Work task:
Keep to one stretch of the data below, the lines from the one with "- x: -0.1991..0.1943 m" up to and including the one with "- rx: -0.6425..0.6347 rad", and return that stretch exactly.

*** Dataset records Section Begins ***

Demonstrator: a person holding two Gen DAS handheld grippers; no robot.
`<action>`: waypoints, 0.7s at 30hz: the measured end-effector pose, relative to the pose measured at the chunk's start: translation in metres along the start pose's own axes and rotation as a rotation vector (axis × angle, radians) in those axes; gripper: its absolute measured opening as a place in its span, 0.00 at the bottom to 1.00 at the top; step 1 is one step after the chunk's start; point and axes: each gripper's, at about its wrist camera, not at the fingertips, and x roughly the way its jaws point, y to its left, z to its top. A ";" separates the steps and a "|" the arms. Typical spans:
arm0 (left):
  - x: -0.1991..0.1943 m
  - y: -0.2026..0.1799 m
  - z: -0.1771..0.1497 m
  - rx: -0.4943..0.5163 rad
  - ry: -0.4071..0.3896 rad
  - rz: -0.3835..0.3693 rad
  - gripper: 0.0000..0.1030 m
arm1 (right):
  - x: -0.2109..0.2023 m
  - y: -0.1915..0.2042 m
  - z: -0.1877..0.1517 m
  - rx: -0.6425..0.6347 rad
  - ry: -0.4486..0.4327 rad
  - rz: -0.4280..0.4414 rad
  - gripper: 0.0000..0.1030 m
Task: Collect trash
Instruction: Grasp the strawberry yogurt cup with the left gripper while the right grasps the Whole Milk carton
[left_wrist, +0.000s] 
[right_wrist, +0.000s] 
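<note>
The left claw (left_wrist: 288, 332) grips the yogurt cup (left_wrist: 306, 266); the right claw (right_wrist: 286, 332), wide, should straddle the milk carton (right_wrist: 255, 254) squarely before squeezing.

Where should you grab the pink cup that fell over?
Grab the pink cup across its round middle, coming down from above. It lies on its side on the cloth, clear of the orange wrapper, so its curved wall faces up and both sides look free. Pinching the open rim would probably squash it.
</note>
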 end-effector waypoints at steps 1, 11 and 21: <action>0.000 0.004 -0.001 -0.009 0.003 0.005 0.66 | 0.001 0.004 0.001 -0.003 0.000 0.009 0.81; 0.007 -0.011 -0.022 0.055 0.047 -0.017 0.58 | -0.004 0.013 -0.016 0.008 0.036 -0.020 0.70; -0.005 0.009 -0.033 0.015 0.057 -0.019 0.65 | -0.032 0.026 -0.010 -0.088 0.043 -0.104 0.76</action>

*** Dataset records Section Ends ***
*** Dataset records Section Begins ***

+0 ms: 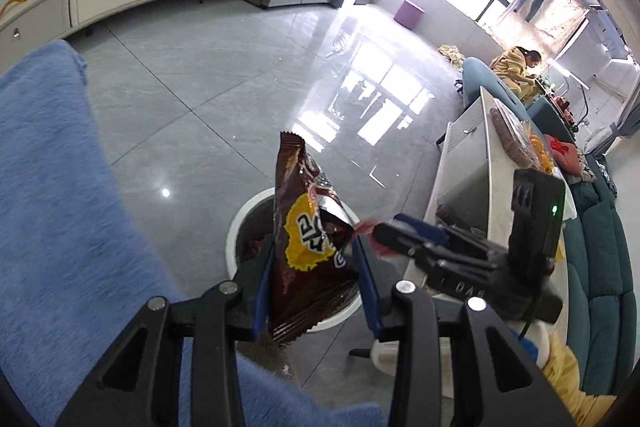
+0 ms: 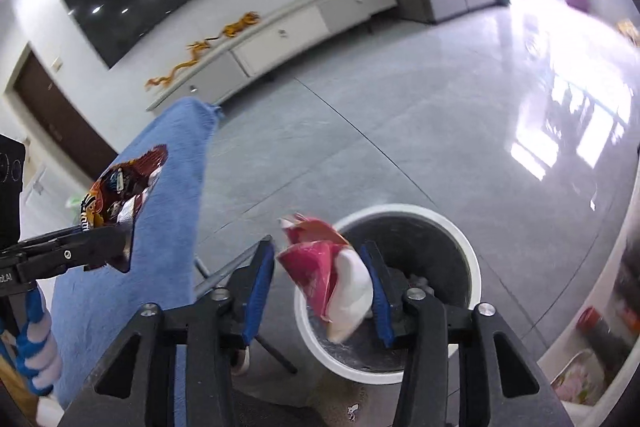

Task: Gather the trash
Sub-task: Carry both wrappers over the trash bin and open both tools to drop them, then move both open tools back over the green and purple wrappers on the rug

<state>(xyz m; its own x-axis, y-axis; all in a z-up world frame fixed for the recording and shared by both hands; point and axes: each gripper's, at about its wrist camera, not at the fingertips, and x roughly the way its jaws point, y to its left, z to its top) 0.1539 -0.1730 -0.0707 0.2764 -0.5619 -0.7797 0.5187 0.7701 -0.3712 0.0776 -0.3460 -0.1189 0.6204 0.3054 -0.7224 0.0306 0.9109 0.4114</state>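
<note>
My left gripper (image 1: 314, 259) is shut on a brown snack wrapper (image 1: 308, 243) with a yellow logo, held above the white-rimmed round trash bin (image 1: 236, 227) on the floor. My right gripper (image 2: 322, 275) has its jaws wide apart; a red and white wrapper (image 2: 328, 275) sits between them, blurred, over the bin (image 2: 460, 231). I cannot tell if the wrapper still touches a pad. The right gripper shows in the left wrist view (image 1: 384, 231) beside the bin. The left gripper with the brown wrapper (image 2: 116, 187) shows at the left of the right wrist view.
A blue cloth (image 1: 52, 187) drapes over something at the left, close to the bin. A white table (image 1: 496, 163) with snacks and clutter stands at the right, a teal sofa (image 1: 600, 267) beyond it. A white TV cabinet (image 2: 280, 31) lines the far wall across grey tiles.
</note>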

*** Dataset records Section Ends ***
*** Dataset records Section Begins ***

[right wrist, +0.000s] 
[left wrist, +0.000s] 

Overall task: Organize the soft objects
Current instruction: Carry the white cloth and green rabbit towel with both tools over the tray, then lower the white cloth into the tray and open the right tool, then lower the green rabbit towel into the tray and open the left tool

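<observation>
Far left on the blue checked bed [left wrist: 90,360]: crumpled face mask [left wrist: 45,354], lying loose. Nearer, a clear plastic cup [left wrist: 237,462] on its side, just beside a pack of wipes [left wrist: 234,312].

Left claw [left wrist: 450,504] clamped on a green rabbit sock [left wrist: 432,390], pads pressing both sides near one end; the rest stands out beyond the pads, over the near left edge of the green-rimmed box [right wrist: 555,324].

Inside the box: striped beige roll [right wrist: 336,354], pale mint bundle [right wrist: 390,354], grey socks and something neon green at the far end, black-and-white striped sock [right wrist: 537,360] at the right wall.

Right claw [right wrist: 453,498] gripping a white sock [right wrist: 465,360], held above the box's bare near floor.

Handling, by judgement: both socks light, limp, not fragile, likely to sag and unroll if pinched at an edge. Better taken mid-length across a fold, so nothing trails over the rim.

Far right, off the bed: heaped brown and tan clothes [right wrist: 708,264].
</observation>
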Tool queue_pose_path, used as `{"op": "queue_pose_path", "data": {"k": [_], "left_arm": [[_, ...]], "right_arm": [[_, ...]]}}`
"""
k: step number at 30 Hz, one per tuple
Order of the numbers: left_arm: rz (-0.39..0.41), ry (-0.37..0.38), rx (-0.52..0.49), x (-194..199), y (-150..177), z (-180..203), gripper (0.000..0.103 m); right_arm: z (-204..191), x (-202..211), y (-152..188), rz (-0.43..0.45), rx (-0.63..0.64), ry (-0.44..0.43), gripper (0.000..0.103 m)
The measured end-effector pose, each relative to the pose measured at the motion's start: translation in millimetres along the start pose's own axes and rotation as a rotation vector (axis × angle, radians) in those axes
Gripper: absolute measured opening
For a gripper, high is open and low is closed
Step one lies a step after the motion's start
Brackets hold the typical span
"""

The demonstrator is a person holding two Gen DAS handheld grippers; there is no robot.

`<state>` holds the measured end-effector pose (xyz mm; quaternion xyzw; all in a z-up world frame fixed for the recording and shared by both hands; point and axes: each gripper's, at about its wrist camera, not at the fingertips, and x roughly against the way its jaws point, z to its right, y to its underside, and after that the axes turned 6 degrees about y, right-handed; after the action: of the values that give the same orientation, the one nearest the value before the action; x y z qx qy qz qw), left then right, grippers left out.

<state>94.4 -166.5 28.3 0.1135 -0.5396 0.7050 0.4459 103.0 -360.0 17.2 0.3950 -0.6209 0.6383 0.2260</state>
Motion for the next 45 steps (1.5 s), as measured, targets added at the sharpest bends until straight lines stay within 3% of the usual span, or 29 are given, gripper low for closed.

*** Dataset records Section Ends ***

Task response:
  - x: -0.1991..0.1943 m
  - y: -0.2026..0.1799 m
  - z: -0.1771..0.1497 m
  - rx: -0.4943..0.5163 rad
  - ry: -0.4071..0.3896 rad
  - rz: -0.3835..0.3693 rad
  - gripper: 0.0000..0.1030 m
arm1 (right):
  - x: -0.2109..0.2023 m
  - y: -0.1915..0.2042 m
  - z: -0.1877..0.1517 m
  - rx: -0.6425..0.6347 rad

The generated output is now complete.